A lazyweb request, because I’m rushing for a boat, going to be away from reliable network connections for getting on for a week, and would like to be able to play from a running start when I get back next week…
In context of the Tata/F1 timing data competition, I’d like to be able to have a play with the data in Node-RED. A feed-based, flow/pipes like environment, Node-RED’s been on my “should play with” list for some time, and this provides a good opportunity.
The data as provided looks something like:
... <transaction identifier="101" messagecount="121593" timestamp="14:57:10.878"><data column="23" row="1" colour="PURPLE" value="31.6"/></transaction> <transaction identifier="103" messagecount="940109" timestamp="14:57:11.219"><data column="2" row="1" colour="YELLOW" value="1:41:13" clock="true"/></transaction> <transaction identifier="101" messagecount="121600" timestamp="14:57:11.681"><data column="2" row="3" colour="WHITE" value="77"/></transaction> <transaction identifier="101" messagecount="121601" timestamp="14:57:11.681"><data column="3" row="3" colour="WHITE" value="V. BOTTAS"/></transaction> <transaction identifier="101" messagecount="121602" timestamp="14:57:11.681"><data column="4" row="3" colour="YELLOW" value="17.7"/></transaction> <transaction identifier="101" messagecount="121603" timestamp="14:57:11.681"><data column="5" row="3" colour="YELLOW" value="14.6"/></transaction> <transaction identifier="101" messagecount="121604" timestamp="14:57:11.681"><data column="6" row="3" colour="WHITE" value="1:33.201"/></transaction> <transaction identifier="101" messagecount="121605" timestamp="14:57:11.686"><data column="9" row="3" colour="YELLOW" value="35.4"/></transaction> ...

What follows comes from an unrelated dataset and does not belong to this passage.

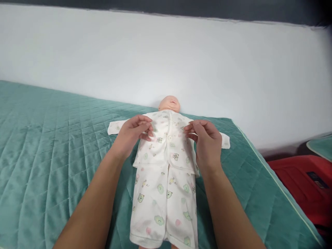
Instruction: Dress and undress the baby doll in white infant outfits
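Note:
A baby doll [169, 103] lies on its back, its head toward the wall. It wears a white printed long-sleeved top [178, 147] and matching trousers [153, 204]. A button shows at the middle of the top's front, and both sleeves stretch out sideways. My left hand [137, 129] is over the left side of the chest, fingers loosely curled and apart, with nothing visible in them. Over the right side is my right hand [204, 135], its fingers bent and thumb near the index finger; I see nothing held there. Whether either hand touches the cloth is unclear.
The doll lies on a green quilted cover [64, 155], whose edge runs down on the right. A white wall [155, 58] rises behind the head. Beyond the right edge stands a red plastic object [298, 183] with a dark label.

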A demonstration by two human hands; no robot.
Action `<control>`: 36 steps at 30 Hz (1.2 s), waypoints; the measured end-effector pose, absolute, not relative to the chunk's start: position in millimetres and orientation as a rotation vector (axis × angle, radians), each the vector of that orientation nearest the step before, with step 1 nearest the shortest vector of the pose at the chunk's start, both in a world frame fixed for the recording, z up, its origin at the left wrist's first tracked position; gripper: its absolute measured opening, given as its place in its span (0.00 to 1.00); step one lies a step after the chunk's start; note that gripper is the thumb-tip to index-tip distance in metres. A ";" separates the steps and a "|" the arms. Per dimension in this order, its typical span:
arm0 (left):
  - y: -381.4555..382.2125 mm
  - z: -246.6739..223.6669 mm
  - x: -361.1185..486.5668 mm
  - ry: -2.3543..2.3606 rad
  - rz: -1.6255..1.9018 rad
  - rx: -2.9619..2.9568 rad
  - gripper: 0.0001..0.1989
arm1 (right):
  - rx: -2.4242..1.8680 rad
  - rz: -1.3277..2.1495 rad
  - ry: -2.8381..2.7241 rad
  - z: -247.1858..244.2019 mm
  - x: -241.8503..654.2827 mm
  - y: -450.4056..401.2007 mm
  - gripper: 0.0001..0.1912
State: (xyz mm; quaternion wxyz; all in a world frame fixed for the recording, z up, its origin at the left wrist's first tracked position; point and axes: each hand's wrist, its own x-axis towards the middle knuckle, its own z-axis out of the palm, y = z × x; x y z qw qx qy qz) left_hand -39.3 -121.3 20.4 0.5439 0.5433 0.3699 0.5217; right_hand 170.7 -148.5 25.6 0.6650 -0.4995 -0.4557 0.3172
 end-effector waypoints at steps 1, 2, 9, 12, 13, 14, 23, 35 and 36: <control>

as a text file. (In the wild, it would be a real time data feed over http or https.)
What I’d like as a crib to work from is a Node-RED demo that has:
1) a file reader that reads the data in from the data file and plays it in as a stream in “real time” according to the timestamps, given a dummy start time;
2) an example of handling state – eg keeping track of drivernumber. (The row is effectively race position, Looking at column 2 (driverNumber), we can see what position a driver is in. Keep track of (row,driverNumber) pairs and if a driver changes position, flag it along with what the previous position was);
3) an example of appending the result to a flat file – for example, building up a list of statements “Driver number x has moved from position M to position N” over time.
Shouldn’t be that hard, right? And it would provide a good starting point for other people to be able to have a play without hassling over how to do the input/output bits?